What is required -
Set down the lines below exactly as they stand, please. Go from the first through the one containing "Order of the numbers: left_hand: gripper".

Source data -
———

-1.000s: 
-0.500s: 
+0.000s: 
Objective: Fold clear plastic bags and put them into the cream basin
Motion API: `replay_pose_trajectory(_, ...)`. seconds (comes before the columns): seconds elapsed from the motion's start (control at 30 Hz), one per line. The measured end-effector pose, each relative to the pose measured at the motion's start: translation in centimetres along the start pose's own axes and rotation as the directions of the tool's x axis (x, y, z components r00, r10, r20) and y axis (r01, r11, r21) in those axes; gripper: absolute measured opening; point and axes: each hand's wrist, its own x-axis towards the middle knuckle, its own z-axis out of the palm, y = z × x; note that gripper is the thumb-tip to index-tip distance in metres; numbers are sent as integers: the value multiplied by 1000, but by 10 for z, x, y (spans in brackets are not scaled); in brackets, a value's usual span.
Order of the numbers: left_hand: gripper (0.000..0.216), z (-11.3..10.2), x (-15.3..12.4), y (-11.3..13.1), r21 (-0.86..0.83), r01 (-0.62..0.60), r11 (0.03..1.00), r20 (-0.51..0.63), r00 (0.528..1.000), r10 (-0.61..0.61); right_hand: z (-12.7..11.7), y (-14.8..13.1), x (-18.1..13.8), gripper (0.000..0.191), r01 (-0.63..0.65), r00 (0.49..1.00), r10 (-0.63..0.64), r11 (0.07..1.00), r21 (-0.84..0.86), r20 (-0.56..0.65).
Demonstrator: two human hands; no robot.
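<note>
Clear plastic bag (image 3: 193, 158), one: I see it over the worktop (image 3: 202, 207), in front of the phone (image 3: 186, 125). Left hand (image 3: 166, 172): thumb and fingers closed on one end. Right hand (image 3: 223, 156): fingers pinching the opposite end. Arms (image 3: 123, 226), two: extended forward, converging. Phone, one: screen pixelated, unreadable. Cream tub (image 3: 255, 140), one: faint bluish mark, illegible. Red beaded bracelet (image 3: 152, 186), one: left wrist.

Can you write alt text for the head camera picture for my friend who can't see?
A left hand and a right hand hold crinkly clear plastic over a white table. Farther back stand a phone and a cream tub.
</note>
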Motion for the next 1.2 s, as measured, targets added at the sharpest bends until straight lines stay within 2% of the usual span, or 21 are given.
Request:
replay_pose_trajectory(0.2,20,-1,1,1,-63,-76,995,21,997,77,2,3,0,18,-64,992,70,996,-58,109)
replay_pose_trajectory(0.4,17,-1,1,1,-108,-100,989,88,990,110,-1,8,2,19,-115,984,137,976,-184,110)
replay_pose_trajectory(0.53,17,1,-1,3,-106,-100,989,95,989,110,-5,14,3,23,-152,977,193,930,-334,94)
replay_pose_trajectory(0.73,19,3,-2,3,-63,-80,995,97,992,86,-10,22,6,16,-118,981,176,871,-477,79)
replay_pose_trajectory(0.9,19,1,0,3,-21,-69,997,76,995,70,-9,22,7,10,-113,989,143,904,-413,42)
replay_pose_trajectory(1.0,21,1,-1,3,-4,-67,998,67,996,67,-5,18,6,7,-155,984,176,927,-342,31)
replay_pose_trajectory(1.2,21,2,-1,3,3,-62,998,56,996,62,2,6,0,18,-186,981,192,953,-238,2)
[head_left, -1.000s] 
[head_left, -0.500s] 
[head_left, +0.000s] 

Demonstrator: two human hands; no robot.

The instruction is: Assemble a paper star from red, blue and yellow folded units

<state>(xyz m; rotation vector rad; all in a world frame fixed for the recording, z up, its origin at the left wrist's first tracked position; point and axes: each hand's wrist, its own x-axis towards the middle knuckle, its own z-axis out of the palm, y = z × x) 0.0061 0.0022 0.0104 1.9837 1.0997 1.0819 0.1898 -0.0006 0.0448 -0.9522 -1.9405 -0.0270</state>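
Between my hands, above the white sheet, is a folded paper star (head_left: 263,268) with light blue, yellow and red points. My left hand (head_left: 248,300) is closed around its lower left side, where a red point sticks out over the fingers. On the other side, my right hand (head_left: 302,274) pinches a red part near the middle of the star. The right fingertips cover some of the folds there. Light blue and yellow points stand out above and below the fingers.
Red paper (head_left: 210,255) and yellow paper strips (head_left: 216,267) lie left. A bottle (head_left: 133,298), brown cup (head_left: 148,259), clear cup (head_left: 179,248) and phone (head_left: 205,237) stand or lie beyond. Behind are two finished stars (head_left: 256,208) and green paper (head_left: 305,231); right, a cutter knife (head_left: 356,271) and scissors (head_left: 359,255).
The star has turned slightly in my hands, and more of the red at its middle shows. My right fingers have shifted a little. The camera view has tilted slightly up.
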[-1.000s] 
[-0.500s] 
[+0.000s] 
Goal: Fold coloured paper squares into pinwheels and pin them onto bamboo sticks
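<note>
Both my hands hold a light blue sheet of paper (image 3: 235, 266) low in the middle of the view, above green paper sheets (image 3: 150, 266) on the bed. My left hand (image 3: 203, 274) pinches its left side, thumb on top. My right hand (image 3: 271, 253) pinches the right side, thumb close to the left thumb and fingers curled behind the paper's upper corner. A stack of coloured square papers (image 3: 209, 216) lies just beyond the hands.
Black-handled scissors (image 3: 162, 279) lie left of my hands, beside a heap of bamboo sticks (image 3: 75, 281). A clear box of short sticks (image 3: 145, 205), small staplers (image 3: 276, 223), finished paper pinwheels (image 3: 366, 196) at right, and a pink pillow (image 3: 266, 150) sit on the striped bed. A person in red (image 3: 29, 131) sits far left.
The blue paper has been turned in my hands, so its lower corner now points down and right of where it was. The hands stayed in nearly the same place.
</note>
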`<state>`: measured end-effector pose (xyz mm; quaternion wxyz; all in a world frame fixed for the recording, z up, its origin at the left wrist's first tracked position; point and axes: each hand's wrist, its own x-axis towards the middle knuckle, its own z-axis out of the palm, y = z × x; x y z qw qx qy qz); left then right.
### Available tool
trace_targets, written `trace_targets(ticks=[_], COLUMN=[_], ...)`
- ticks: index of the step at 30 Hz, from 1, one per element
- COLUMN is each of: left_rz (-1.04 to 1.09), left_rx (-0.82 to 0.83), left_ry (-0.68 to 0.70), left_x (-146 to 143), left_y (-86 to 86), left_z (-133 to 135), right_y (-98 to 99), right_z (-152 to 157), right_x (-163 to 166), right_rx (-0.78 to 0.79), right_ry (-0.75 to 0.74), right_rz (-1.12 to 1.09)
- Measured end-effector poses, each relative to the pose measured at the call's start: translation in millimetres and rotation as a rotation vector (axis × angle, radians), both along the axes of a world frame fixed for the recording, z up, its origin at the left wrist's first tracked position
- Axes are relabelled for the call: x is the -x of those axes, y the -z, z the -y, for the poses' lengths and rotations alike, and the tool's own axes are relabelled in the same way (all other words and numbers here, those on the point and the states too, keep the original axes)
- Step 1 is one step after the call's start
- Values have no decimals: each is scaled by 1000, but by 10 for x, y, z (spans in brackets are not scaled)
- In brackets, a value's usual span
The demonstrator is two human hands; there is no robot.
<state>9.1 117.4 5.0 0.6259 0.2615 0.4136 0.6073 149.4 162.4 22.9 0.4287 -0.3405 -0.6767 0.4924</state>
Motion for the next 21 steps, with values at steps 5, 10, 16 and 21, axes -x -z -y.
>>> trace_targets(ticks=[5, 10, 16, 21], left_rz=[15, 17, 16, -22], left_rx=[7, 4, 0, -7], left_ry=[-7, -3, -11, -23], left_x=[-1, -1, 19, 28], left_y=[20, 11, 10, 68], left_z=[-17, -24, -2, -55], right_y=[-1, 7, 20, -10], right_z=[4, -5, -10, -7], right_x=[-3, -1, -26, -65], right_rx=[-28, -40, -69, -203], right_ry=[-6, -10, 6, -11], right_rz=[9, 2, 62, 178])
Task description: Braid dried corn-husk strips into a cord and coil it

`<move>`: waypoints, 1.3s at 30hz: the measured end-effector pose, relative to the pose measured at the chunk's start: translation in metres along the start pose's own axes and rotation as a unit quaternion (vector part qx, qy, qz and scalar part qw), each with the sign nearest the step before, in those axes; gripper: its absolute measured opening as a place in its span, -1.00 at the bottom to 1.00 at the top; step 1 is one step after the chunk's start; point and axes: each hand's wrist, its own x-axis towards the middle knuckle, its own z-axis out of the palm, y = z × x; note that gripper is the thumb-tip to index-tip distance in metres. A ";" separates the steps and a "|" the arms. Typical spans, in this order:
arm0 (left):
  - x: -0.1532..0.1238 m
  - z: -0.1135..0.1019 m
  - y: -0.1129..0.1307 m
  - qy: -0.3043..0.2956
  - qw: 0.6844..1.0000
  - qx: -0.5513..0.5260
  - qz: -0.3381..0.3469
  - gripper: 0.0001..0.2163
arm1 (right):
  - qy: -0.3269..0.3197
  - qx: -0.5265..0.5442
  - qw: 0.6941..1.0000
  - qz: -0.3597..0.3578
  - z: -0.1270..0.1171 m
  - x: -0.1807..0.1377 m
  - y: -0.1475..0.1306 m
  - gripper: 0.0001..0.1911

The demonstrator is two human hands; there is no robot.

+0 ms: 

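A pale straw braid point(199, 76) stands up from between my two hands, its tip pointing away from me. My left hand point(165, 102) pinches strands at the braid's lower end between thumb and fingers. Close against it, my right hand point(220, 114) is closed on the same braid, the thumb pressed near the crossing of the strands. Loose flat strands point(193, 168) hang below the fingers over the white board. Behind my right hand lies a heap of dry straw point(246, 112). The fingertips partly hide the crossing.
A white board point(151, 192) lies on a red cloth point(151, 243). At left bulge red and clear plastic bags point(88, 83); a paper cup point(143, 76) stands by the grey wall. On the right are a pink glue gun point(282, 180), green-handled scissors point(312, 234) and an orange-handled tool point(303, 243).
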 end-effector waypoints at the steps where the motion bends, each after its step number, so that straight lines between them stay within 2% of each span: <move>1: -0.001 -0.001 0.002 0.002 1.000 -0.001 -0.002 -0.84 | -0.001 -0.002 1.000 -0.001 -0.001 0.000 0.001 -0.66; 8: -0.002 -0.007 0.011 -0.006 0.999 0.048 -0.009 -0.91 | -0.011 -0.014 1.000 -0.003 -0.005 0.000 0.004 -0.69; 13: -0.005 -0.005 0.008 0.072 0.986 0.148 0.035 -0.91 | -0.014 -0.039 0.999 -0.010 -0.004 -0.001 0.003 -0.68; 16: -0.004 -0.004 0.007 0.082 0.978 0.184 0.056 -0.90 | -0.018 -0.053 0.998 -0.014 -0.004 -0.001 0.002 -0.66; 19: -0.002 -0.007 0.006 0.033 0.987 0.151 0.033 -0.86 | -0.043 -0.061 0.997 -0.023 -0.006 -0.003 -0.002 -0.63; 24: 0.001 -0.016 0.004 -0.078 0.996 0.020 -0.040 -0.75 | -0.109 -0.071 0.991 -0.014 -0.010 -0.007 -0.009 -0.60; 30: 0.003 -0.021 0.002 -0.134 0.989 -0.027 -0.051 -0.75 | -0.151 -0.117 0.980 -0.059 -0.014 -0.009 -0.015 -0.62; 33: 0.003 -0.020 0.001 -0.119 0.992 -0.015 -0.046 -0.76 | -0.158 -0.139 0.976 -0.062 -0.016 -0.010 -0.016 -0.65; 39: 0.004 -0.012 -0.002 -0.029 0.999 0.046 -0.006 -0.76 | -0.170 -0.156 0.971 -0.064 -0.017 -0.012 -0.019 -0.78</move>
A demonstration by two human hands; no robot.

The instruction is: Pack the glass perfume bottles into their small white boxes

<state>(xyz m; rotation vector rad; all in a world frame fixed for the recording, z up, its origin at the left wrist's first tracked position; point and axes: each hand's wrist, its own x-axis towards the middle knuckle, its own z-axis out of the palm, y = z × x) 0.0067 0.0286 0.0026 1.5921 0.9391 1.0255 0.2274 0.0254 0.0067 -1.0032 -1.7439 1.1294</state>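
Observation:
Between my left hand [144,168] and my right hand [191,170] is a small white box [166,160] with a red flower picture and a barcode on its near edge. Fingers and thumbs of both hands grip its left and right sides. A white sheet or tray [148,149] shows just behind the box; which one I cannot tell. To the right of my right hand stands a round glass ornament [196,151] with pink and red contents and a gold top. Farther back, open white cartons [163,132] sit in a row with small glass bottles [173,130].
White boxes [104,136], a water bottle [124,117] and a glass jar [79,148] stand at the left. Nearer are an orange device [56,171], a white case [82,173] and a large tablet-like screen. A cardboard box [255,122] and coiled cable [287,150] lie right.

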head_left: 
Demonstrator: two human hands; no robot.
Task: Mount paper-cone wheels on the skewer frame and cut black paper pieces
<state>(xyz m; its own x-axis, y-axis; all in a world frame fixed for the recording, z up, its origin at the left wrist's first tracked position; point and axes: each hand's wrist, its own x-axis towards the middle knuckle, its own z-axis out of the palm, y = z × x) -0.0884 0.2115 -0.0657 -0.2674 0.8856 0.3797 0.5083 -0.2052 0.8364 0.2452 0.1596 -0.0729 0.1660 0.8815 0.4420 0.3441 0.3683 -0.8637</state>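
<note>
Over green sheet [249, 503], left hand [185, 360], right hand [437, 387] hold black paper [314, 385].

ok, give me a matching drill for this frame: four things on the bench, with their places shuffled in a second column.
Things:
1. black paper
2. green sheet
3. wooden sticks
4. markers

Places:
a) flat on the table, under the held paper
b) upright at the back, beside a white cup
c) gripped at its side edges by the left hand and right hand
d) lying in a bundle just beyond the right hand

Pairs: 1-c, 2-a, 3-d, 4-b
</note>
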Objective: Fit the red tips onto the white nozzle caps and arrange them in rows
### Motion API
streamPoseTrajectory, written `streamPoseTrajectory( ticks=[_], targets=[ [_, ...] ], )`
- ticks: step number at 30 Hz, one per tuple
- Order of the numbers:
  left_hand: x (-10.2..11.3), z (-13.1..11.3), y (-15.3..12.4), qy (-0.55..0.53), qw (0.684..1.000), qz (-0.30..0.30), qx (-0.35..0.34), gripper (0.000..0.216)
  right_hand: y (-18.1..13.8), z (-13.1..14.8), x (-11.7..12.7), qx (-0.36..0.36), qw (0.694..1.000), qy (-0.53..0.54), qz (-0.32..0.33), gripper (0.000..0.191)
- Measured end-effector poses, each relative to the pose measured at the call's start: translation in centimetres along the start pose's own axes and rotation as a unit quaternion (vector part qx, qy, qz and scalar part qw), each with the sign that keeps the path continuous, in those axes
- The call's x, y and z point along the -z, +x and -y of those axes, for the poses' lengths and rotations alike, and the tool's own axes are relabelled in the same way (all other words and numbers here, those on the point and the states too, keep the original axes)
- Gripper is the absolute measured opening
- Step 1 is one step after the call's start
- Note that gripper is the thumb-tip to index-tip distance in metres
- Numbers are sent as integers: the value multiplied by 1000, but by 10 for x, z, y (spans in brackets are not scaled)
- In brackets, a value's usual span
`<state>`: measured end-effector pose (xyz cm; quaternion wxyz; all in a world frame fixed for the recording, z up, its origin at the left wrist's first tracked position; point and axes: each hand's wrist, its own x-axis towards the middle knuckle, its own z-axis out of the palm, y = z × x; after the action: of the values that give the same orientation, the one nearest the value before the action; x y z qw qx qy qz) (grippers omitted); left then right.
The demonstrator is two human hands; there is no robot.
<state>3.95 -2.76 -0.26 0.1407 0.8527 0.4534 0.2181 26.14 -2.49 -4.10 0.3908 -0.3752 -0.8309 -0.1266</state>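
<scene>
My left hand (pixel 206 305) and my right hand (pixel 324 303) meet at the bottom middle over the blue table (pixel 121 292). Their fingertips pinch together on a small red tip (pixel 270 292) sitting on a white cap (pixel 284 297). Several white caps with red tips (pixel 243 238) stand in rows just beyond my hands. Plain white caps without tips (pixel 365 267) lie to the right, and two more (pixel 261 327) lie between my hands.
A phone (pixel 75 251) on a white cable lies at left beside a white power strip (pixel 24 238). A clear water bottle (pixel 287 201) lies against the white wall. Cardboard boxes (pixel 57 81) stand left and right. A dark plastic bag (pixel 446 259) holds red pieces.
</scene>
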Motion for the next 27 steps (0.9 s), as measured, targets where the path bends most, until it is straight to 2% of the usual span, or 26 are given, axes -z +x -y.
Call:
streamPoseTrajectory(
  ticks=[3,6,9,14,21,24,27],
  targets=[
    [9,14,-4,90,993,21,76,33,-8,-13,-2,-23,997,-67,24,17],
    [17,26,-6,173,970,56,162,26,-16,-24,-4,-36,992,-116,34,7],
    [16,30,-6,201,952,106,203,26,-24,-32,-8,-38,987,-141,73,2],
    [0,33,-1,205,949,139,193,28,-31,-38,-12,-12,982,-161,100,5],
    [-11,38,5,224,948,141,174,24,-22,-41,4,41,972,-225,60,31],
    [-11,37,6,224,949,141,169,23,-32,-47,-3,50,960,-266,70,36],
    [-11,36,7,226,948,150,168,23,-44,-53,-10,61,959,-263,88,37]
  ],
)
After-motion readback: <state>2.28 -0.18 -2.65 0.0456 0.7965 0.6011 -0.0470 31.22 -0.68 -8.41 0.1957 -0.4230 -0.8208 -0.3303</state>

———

Response area -
-1.000s: 
-0.500s: 
+0.000s: 
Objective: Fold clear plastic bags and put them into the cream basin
Motion API: `replay_pose_trajectory(_, ...)`. seconds (comes before the columns): seconds elapsed from the motion's start (control at 30 Hz), one per line. The measured end-effector pose, each relative to the pose measured at the motion's start: translation in centimetres along the start pose's own axes and rotation as the directions of the tool's x axis (x, y, z components r00, r10, r20) and y axis (r01, r11, r21) in those axes; gripper: absolute measured opening; point and axes: each hand's wrist, its own x-axis towards the middle knuckle, its own z-axis out of the palm, y = z × x; note that gripper is the thumb-tip to index-tip distance in metres; numbers are sent as integers: the value multiplied by 1000, but by 10 for z, x, y (spans in brackets are not scaled); in brackets, a value's usual span.
Order of the numbers: left_hand: gripper (0.000..0.216), z (-11.3..10.2), x (-15.3..12.4), y (-11.3..13.1), r21 (-0.86..0.83), r01 (-0.62..0.60), r11 (0.03..1.00), r20 (-0.51..0.63), r00 (0.528..1.000), r10 (-0.61..0.61); right_hand: z (-12.7..11.7), y (-14.8..13.1), x (-18.1..13.8), gripper (0.000..0.191), r01 (-0.63..0.65), r00 (0.49..1.00), r10 (-0.63..0.64), r11 (0.07..1.00), r21 (-0.84..0.86), r20 (-0.56..0.65).

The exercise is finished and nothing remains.